§ Try it
Among the records below, find the lines that hold the word "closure" and report how many there are, with no other words.

START Stored data

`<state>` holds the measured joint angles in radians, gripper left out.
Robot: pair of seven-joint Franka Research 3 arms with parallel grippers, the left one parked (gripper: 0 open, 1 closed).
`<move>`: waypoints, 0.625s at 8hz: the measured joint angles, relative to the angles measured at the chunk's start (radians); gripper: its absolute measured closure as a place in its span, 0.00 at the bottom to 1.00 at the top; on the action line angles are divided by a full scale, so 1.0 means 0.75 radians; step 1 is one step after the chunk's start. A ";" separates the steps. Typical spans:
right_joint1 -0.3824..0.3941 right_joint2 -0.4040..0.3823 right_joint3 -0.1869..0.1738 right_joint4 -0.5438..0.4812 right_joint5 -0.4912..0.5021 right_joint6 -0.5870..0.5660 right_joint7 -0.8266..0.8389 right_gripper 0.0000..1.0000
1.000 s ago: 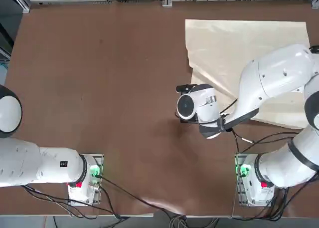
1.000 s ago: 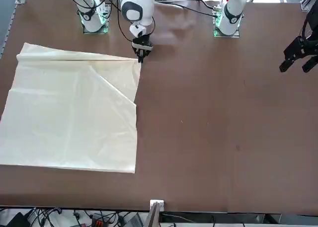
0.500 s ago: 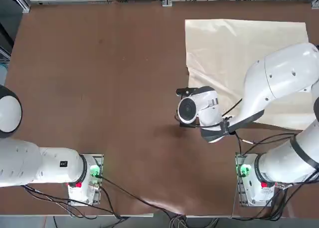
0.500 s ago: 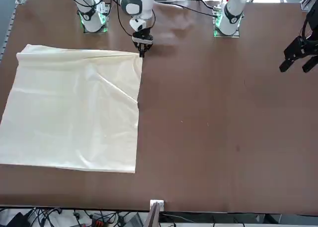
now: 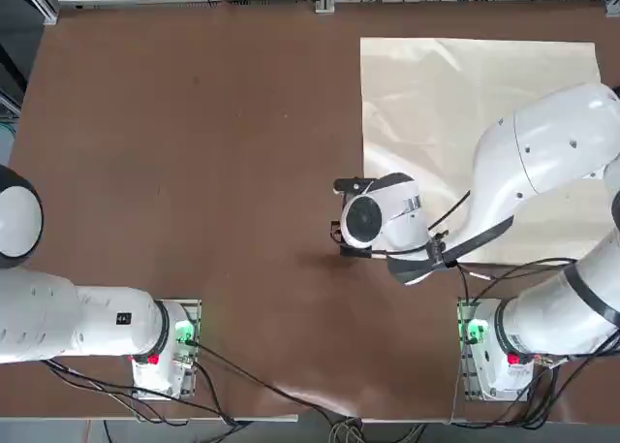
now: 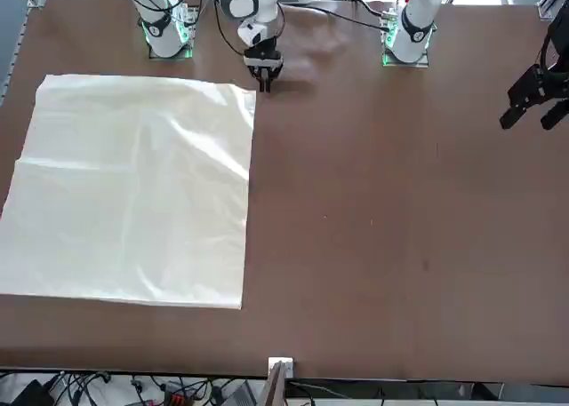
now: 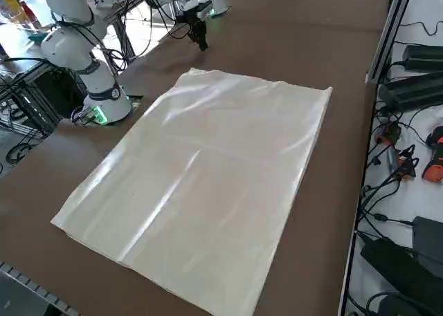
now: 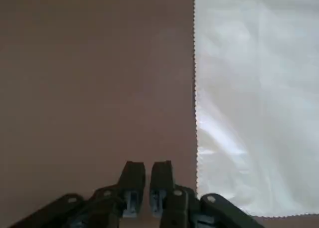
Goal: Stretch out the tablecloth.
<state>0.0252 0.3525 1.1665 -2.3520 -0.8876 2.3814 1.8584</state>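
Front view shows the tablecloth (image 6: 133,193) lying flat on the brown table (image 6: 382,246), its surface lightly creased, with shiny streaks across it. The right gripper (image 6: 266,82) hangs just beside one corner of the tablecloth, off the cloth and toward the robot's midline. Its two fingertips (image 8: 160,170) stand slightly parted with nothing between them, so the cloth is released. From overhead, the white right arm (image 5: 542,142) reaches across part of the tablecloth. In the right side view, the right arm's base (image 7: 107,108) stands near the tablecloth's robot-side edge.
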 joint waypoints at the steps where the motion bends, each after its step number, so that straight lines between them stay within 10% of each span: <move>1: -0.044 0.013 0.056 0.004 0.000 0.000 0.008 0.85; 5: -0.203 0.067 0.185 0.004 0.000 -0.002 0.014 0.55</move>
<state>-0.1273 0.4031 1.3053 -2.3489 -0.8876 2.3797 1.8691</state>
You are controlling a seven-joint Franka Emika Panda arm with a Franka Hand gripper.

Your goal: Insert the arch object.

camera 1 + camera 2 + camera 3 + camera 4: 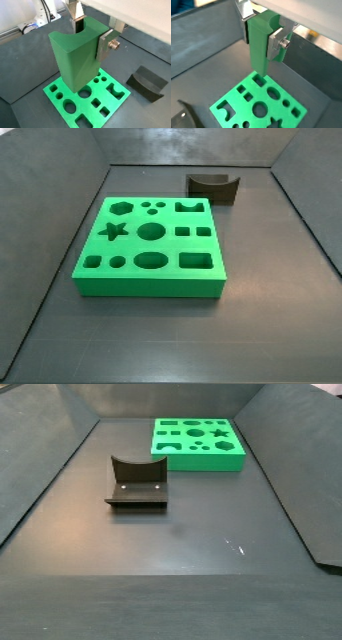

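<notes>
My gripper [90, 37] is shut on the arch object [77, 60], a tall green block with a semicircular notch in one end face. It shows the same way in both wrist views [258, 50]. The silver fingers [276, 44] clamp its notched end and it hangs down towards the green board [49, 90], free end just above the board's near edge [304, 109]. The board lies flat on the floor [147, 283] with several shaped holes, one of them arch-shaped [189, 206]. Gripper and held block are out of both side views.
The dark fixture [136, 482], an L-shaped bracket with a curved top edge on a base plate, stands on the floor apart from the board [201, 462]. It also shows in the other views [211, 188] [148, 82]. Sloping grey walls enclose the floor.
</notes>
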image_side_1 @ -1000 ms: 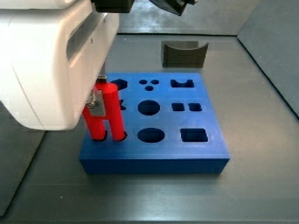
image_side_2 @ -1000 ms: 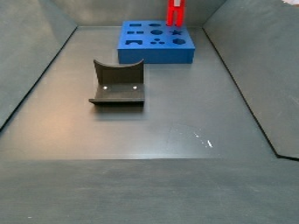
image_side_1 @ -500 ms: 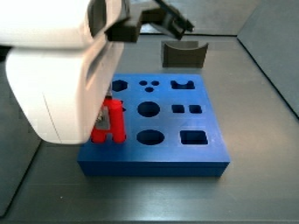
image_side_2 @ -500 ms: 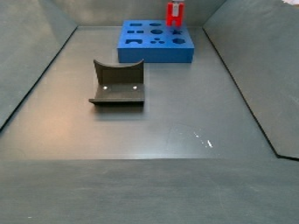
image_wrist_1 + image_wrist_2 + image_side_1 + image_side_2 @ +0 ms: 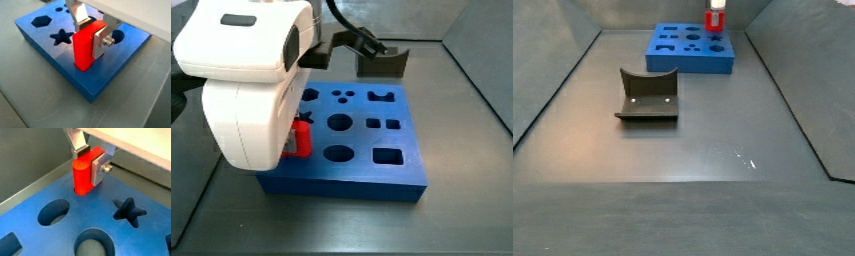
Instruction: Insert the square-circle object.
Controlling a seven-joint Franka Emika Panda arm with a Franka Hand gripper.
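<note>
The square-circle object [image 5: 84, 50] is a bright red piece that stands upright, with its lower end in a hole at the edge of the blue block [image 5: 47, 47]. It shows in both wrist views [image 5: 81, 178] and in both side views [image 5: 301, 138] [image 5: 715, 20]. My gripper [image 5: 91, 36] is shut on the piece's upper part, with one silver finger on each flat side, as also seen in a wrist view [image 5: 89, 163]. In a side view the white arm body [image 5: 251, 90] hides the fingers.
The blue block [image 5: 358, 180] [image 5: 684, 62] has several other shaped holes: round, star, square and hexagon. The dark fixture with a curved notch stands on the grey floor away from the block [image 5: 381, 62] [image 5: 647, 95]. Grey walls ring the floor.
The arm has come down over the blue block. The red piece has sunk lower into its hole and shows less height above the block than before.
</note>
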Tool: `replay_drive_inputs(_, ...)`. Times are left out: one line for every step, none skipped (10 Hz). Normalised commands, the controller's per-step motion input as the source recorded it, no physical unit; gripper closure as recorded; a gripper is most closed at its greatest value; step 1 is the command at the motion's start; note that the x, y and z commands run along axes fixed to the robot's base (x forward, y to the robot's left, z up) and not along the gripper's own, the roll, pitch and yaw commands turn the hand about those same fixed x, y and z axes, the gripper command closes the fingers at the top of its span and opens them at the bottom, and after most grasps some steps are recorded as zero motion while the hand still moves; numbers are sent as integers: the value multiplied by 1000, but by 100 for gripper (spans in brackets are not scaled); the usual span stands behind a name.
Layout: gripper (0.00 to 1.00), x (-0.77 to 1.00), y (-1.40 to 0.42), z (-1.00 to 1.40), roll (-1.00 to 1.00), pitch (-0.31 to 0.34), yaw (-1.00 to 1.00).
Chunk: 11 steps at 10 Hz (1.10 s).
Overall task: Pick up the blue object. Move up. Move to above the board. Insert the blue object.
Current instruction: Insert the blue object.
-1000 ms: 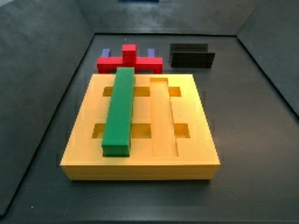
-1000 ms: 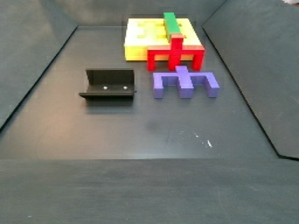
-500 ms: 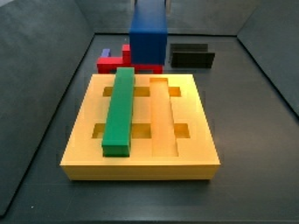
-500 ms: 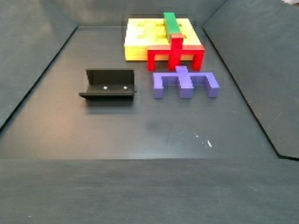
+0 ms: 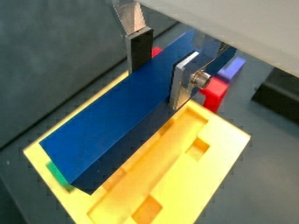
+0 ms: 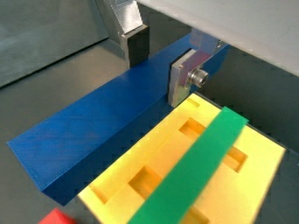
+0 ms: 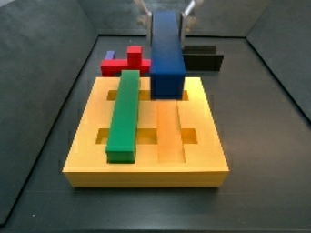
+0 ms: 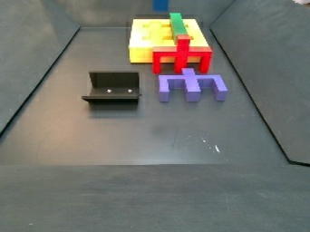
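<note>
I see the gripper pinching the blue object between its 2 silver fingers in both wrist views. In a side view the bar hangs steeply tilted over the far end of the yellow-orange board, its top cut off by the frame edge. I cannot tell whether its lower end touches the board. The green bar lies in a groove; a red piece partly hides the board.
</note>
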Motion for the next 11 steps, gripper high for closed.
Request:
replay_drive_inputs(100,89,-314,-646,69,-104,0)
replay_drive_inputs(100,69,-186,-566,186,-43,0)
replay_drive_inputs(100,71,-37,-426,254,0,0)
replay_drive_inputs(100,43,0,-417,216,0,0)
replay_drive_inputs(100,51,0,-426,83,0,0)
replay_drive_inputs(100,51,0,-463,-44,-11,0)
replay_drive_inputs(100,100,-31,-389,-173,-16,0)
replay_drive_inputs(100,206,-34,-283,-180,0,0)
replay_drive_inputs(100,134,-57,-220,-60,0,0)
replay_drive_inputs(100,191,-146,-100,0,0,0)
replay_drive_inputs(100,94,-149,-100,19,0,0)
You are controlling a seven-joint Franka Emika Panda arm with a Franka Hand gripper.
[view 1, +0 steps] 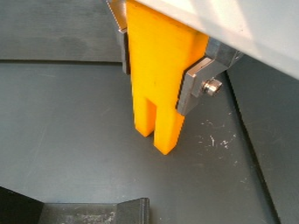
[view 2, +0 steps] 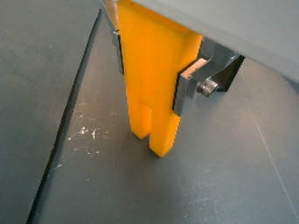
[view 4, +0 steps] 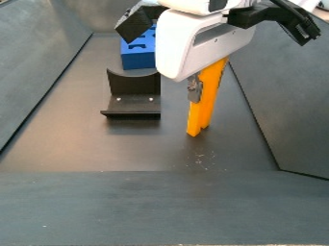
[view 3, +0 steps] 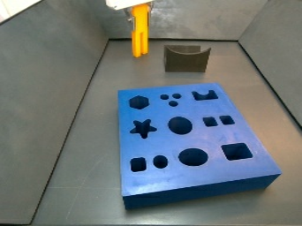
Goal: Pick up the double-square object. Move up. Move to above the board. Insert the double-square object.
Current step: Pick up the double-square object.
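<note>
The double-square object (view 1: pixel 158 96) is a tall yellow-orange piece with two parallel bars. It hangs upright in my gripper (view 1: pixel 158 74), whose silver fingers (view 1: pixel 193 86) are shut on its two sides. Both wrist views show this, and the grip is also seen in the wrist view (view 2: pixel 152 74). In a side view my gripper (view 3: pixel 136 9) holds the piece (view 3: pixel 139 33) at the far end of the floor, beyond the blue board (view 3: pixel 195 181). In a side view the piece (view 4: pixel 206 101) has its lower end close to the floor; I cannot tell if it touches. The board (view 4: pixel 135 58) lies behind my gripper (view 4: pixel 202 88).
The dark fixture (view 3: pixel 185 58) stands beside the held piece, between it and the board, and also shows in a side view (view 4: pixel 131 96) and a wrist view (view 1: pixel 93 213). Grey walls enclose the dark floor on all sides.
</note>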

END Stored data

§ Solved problem
2